Since the early nineteenth century, the category of ‘race’ has been used to classify people of different origin and to legitimize hierarchical social orders. The course will give an introduction into the history of ‘race’, as it is embedded in European colonialism, the slave trade and Empire building. It will analyse how the concept of ‘race’ was both supported and contested by the sciences of the times. It will also explore how gender orders and racial orders are intertwined. We will read and interpret classic texts of racist thought of the 19th c., cover the Nazis’ move from racism and anti-Semitism to genocide and war, discuss efforts by 20th c. scientists to counter the legitimacy of ‘race’ and investigate recent revivals of ‘race’ in the late 20th c.

Weekly Topics:

1. Introduction: origins (Colonisation, classification, encounters with the other)
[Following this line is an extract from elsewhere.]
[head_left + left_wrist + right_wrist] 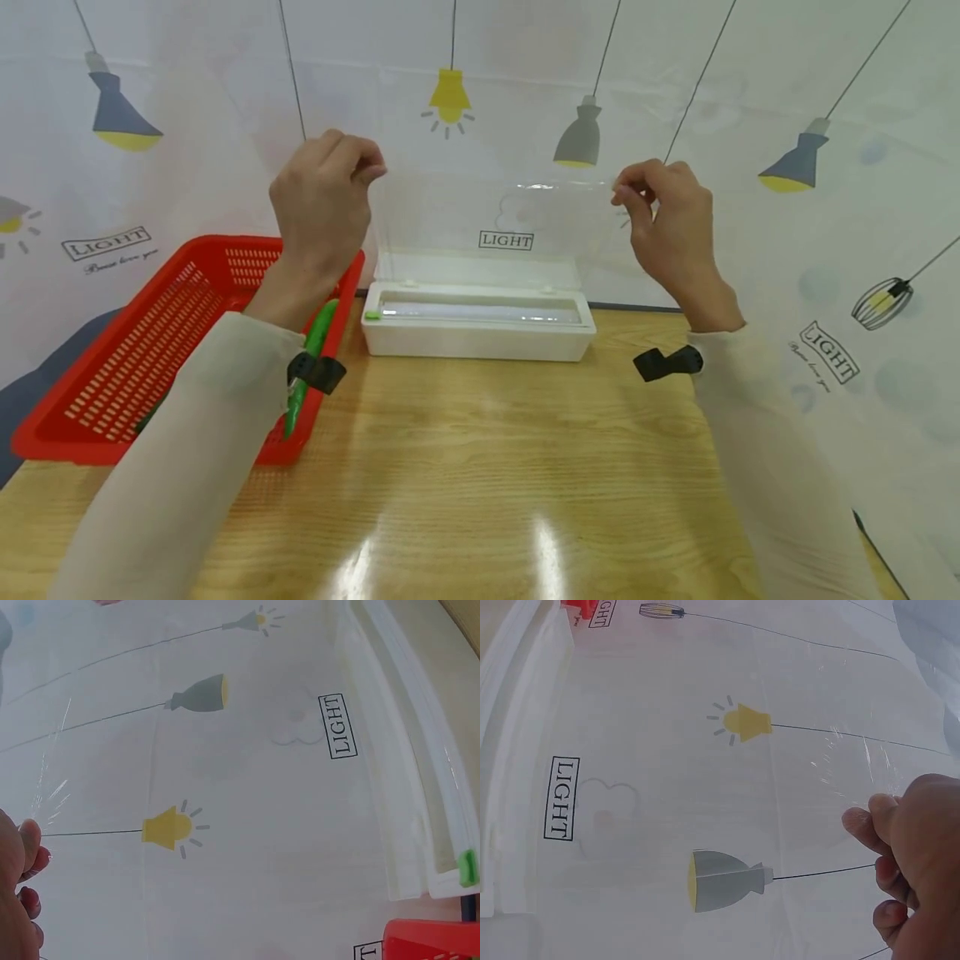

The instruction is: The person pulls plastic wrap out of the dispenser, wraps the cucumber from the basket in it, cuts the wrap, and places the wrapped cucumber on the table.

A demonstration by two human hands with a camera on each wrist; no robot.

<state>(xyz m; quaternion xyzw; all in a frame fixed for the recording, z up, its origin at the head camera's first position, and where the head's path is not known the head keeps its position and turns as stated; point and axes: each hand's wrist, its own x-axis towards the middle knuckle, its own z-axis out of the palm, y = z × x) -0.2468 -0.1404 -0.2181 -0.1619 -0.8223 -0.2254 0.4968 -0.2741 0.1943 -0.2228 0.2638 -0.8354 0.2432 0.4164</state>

2. Race and Empire (Historians’ interpretations of racial orders of the 19th c.)

3. Reading classical text on race and racial difference, 19th c. (Gobineau, Galton, Spencer, Darwin)

4. Critical voices on racial difference, 19th and early 20th c. (J. Huxley, Haddon)

5. Nazi racism and extermination policies, 1933-45

6. Post 1945 efforts: Contesting ‘race’ (UNESCO, anthropologists, geneticists)

7. Marriage bans and miscegenation: challenging and establishing racial orders, 19th, 20th c.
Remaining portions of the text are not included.